The expected answer is the complete listing, reproduced character for character.

─── SOURCE DATA ───

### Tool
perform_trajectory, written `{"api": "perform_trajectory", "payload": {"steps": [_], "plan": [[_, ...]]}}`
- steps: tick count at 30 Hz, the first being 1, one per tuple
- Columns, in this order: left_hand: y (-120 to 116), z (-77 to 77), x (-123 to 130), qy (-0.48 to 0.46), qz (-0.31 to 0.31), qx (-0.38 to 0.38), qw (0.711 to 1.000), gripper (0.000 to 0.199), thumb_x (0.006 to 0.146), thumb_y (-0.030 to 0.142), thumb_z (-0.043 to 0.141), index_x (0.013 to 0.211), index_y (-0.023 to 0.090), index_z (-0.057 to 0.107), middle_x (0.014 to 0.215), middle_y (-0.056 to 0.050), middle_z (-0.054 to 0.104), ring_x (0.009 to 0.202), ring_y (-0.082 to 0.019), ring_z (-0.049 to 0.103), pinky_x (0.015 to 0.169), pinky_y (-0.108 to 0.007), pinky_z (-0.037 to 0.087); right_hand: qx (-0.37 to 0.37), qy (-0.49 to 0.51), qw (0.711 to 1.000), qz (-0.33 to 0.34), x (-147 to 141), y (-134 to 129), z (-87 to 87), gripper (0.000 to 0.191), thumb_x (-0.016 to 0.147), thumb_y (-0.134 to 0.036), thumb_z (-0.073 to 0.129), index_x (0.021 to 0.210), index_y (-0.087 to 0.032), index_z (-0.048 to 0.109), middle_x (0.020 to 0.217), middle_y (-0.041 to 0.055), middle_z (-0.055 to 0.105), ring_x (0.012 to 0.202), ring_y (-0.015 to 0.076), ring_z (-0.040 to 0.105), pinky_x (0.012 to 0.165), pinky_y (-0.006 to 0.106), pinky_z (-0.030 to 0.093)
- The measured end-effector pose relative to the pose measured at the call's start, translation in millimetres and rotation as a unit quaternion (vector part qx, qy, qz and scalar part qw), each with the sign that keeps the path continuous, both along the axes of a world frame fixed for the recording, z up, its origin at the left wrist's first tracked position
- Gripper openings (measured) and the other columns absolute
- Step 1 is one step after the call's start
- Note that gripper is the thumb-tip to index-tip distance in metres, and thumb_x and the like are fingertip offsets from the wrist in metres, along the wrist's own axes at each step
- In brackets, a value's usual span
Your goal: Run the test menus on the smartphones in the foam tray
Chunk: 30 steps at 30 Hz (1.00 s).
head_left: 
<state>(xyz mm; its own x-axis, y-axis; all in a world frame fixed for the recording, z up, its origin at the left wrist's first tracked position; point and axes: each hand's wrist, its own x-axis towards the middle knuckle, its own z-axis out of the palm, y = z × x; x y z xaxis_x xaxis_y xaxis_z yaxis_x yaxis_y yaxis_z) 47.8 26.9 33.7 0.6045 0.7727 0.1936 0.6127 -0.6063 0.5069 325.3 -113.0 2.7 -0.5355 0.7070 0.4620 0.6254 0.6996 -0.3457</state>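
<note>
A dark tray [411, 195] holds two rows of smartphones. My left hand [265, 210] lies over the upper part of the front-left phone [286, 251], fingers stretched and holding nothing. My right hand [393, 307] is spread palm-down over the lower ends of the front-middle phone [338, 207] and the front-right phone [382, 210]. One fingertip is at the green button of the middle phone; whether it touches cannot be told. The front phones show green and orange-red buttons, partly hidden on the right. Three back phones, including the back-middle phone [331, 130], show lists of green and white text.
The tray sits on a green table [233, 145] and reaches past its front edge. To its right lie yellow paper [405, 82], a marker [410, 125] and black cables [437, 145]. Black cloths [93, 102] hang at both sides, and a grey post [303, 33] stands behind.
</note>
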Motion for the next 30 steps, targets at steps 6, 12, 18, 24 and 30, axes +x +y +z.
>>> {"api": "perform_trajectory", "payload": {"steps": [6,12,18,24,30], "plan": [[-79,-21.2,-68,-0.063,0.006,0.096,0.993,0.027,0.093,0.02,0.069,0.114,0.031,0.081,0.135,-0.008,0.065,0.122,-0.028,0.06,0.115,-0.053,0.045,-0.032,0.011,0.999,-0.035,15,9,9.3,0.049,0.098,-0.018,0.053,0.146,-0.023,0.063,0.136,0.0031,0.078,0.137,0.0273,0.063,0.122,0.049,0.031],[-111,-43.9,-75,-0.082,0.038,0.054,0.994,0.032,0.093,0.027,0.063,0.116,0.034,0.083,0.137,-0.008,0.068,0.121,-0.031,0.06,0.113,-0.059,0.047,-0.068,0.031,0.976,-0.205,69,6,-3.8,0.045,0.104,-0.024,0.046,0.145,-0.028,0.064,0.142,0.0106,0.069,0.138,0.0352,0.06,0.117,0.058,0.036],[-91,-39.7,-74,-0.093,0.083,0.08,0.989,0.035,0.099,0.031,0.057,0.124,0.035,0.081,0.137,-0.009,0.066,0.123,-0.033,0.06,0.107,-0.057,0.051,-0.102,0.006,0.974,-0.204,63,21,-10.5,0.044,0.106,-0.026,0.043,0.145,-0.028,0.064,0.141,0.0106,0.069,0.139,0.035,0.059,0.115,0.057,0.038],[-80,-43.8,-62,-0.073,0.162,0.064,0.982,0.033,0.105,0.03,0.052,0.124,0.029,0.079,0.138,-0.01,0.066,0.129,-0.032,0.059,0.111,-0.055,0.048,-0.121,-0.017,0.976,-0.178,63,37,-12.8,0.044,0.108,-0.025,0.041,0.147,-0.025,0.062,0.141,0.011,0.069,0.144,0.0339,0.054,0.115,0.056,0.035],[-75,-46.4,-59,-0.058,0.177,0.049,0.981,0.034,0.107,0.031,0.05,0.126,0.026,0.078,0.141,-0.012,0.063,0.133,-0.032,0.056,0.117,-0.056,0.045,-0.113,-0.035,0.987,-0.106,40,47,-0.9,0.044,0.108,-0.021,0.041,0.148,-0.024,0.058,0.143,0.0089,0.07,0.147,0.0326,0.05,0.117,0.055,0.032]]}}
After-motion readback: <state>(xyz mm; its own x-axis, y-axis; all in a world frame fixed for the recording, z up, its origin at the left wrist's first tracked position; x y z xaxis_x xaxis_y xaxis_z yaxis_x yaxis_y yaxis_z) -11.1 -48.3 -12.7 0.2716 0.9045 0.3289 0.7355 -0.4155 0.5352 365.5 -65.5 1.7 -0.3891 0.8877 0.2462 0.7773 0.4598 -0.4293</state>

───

TASK SOLUTION ->
### Tool
perform_trajectory, written `{"api": "perform_trajectory", "payload": {"steps": [_], "plan": [[_, ...]]}}`
- steps: tick count at 30 Hz, the first being 1, one per tuple
- Columns, in this order: left_hand: y (-120 to 116), z (-77 to 77), x (-123 to 130), qy (-0.48 to 0.46), qz (-0.31 to 0.31), qx (-0.38 to 0.38), qw (0.711 to 1.000), gripper (0.000 to 0.199), thumb_x (0.006 to 0.146), thumb_y (-0.030 to 0.142), thumb_z (-0.043 to 0.141), index_x (0.013 to 0.211), index_y (-0.023 to 0.090), index_z (-0.057 to 0.107), middle_x (0.014 to 0.215), middle_y (-0.056 to 0.050), middle_z (-0.054 to 0.104), ring_x (0.009 to 0.202), ring_y (-0.082 to 0.019), ring_z (-0.049 to 0.103), pinky_x (0.015 to 0.169), pinky_y (-0.108 to 0.007), pinky_z (-0.037 to 0.087); right_hand: qx (-0.37 to 0.37), qy (-0.49 to 0.51), qw (0.711 to 1.000), qz (-0.33 to 0.34), x (-147 to 141), y (-134 to 129), z (-87 to 87), gripper (0.000 to 0.191), thumb_x (-0.016 to 0.147), thumb_y (-0.134 to 0.036), thumb_z (-0.073 to 0.129), index_x (0.021 to 0.210), index_y (-0.087 to 0.032), index_z (-0.048 to 0.109), middle_x (0.020 to 0.217), middle_y (-0.041 to 0.055), middle_z (-0.055 to 0.105), ring_x (0.012 to 0.202), ring_y (-0.015 to 0.076), ring_z (-0.040 to 0.105), pinky_x (0.012 to 0.165), pinky_y (-0.006 to 0.106), pinky_z (-0.030 to 0.093)
- The measured end-effector pose relative to the pose measured at the call's start, translation in millimetres and rotation as a unit quaternion (vector part qx, qy, qz and scalar part qw), each with the sign that keeps the path continuous, both along the axes of a world frame fixed for the recording, z up, its origin at the left wrist's first tracked position
- Gripper openings (measured) and the other columns absolute
- Step 1 is one step after the call's start
- Note that gripper is the thumb-tip to index-tip distance in metres, and thumb_x and the like are fingertip offsets from the wrist in metres, along the wrist's own axes at each step
- In brackets, a value's usual span
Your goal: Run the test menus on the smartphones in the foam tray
Chunk: 30 steps at 30 Hz (1.00 s).
head_left: 
<state>(xyz mm; its own x-axis, y-axis; all in a world frame fixed for the recording, z up, its origin at the left wrist's first tracked position; point and axes: each hand's wrist, its own x-axis towards the middle knuckle, its own z-axis out of the palm, y = z × x; x y z xaxis_x xaxis_y xaxis_z yaxis_x yaxis_y yaxis_z) 47.8 26.9 33.7 0.6045 0.7727 0.1936 0.6127 -0.6063 0.5069 325.3 -113.0 2.7 -0.5355 0.7070 0.4620 0.6254 0.6996 -0.3457</state>
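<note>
A dark tray [411, 195] holds two rows of smartphones. My left hand [265, 210] lies over the upper part of the front-left phone [286, 251], fingers stretched and holding nothing. My right hand [393, 307] is spread palm-down over the lower ends of the front-middle phone [338, 207] and the front-right phone [382, 210]. One fingertip is at the green button of the middle phone; whether it touches cannot be told. The front phones show green and orange-red buttons, partly hidden on the right. Three back phones, including the back-middle phone [331, 130], show lists of green and white text.
The tray sits on a green table [233, 145] and reaches past its front edge. To its right lie yellow paper [405, 82], a marker [410, 125] and black cables [437, 145]. Black cloths [93, 102] hang at both sides, and a grey post [303, 33] stands behind.
</note>
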Motion for the next 30 steps, targets at steps 6, 12, 18, 24 and 30, axes +x +y +z.
>>> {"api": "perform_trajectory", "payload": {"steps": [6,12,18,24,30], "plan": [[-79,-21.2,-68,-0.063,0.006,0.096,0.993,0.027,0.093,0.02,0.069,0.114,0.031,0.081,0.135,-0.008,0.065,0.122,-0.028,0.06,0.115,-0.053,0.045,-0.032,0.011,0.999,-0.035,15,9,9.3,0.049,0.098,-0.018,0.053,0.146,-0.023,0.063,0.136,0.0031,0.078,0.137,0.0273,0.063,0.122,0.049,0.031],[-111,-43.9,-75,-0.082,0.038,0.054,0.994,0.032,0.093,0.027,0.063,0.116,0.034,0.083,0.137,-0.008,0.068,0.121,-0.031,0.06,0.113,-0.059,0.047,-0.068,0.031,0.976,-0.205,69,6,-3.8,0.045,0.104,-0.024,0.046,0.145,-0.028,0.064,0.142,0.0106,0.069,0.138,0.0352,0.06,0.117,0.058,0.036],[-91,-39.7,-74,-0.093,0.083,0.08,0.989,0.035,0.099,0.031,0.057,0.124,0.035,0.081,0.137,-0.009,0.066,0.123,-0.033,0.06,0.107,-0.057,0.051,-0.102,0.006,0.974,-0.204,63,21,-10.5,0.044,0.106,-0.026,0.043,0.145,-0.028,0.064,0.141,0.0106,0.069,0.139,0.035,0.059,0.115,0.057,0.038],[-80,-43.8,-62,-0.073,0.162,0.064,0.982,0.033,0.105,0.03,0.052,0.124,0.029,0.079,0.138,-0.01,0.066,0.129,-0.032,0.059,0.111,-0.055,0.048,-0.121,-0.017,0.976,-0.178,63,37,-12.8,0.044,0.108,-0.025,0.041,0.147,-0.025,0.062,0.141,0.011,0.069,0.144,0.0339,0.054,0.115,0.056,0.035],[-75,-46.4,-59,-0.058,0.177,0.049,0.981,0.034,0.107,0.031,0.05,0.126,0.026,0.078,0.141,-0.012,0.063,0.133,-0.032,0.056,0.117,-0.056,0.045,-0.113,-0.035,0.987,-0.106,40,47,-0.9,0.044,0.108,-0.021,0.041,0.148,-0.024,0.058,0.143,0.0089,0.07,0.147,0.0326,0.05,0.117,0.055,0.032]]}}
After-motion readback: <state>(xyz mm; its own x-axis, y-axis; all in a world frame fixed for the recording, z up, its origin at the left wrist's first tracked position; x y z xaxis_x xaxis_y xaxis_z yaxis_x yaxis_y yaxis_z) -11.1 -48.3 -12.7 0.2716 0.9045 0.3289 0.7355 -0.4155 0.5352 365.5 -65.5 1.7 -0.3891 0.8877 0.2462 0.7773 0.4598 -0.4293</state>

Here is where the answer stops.